Newport Academy Restoring Families Resources: The Power of Unconditional Love

Unconditional Love and the Brain’s Reward System

Moreover, one study has mapped the areas of the brain involved in this form of love. Researchers at Montreal University instructed participants to feel love toward specific people in a series of photographs. Simultaneously, they scanned their brains using an fMRI machine.

As a result, they found that this type of love involves a distinct neural network in the brain. Specifically, seven areas of the brain are involved with this emotion. Furthermore, this network contains cerebral structures that are also involved in romantic and maternal love.

Moreover, some of these structures are key components of the brain’s reward system. In other words, some of the areas activated when a person gives love unconditionally are also involved in releasing dopamine, the chemical involved in sensing pleasure.

“The rewarding nature of unconditional love facilitates the creation of strong emotional links. Such robust bonds may critically contribute to the survival of the human species.”

—Professor Mario Beauregard, lead researcher for the Montreal University study

Compassion, Meditation, and Unconditional Love

Compassion is an essential ingredient for unconditional love.
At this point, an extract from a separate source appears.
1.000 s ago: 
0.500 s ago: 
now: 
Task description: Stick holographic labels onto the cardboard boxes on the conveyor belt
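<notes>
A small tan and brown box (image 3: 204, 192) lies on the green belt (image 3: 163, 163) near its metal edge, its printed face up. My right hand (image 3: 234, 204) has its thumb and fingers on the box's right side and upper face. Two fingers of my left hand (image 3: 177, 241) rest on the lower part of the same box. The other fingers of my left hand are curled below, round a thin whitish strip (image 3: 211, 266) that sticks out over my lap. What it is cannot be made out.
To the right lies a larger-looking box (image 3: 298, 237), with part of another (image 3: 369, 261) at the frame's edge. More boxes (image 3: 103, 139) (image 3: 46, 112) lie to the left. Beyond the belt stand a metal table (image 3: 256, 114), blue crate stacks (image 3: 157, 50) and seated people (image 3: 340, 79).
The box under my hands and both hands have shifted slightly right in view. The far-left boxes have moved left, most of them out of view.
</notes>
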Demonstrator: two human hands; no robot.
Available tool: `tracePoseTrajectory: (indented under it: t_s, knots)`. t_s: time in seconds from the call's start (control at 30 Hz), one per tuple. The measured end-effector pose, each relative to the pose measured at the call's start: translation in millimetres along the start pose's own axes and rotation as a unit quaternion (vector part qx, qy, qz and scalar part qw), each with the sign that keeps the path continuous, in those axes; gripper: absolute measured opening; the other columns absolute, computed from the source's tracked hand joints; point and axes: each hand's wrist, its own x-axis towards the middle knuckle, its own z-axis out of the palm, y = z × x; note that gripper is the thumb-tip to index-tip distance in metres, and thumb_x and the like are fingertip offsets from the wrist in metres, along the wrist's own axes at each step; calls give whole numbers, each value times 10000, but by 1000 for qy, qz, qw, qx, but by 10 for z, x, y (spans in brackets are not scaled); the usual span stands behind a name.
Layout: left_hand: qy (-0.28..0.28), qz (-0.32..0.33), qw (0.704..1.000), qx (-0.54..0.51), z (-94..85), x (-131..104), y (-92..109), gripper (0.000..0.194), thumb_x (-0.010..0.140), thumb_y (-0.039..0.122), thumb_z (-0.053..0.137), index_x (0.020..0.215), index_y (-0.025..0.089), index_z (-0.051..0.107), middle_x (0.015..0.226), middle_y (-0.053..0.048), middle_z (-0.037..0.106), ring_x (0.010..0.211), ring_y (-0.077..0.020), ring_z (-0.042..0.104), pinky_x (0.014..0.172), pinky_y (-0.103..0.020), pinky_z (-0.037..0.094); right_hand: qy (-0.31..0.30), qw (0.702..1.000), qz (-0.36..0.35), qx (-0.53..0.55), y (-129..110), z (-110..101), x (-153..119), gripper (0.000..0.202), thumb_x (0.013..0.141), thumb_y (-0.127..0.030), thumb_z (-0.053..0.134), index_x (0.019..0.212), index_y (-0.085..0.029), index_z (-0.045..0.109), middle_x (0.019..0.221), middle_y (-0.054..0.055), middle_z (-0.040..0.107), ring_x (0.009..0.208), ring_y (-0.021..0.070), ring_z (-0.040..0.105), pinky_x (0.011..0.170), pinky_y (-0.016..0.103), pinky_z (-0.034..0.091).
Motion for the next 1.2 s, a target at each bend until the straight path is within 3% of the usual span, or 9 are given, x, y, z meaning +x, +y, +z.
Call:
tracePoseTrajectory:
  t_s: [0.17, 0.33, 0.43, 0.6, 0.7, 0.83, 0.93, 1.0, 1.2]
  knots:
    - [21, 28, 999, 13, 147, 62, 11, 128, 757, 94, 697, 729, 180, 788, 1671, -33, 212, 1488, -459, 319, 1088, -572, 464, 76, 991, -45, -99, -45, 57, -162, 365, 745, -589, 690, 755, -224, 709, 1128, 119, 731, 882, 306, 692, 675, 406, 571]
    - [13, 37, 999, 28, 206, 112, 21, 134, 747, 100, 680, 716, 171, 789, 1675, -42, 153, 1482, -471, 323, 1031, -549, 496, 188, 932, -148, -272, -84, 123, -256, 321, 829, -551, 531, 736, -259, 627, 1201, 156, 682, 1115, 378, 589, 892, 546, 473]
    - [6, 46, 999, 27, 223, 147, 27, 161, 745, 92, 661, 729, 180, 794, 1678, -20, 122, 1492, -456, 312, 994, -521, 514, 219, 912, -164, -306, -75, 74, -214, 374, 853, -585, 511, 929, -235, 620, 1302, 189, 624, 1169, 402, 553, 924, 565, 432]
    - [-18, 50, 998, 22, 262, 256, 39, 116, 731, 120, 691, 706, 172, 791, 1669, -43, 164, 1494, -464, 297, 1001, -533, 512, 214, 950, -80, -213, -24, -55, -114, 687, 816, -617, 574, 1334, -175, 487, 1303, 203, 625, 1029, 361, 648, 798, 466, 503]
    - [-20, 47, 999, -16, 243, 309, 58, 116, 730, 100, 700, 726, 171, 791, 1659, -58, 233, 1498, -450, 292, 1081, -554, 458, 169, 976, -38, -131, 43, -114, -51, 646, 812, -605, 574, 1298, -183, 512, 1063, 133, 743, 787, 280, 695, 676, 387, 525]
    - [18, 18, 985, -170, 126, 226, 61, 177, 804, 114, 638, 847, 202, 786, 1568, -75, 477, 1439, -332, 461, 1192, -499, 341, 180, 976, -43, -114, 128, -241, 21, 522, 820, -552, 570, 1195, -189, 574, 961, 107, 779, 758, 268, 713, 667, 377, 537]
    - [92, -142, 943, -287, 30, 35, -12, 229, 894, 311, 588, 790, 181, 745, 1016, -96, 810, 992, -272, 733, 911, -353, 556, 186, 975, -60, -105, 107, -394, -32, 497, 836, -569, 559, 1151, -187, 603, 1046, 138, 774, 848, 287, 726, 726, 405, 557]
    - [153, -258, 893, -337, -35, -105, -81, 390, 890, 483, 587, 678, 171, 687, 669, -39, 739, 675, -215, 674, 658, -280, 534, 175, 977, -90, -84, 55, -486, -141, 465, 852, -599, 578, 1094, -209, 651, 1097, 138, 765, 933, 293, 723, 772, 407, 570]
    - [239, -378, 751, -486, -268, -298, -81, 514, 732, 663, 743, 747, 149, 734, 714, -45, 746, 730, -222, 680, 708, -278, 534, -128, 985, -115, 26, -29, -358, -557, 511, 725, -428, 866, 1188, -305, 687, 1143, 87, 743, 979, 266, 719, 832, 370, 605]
And we have the ability to strengthen our “compassion muscle.” Specifically, meditation has been shown to increase our capacity for feeling compassion and love. Furthermore, a practice known as loving-kindness meditation (LKM) has been proven to increase both of these emotions.

Positive psychology researcher Barbara Fredrickson investigated the impact of LKM on emotions and build personal resources. Participants practiced LKM every day for nine weeks. Subsequently, researchers measured the changes in their experiences of positive emotions, their immunity to illness, and their relationships to others.

According to Fredrickson, “The practice of LKM led to shifts in people’s daily experiences of a wide range of positive emotions, including love, joy, gratitude, contentment, hope, pride, interest, amusement, and awe.”

Moreover, another study compared the brains of people who had practiced LKM for at least 10,000 hours with people who were new to meditation. As a result, researchers found that LKM meditators showed more activity in the insula and the temporal parietal juncture, two parts of the brain responsible for the ability to empathize.

In addition, researchers at Stanford University found that just seven minutes of LKM increased participants’ feelings of social connection toward others. “These results suggest that this easily implemented technique may help to increase positive social emotions and decrease social isolation,” the study authors wrote.

Newport Academy Restoring Families Resources: The Power of Unconditional Love

Directing Self Love

Adults who did not receive love unconditionally as children are often very hard on themselves. In other words, they do not feel worthy of affection. Therefore, they find it difficult to forgive themselves for their mistakes and to accept themselves as they are.

However, the practice of self-compassion can help heal the attachment trauma that results from conditional love. Research on self-compassion shows that it has multiple positive benefits, including

  • Increased happiness
  • Greater optimism
  • More positive mood
    Decreased stress
  • Stronger personal initiative
  • A sense of curiosity and exploration
  • Agreeableness
  • Conscientiousness
  • Better ability to relate to others.

Furthermore, self-compassion is actually a more powerful motivator than self-esteem, according to researcher Kristin Neff. Specifically, self-esteem depends on our accomplishments and on others’ opinions of us. However, self-compassion involves a consistent attitude of acceptance and kindness toward ourselves—in other words, unconditional self-love.

To summarize, children who receive unconditional love from their parents have better stress resilience, better health, stronger self-esteem, and better brain development. Thus, it is critical for healthy emotional and physical growth.

In conclusion, people of all ages can strengthen their ability to give themselves and others love—by practicing compassion and self-compassion, on Mother’s Day and every day.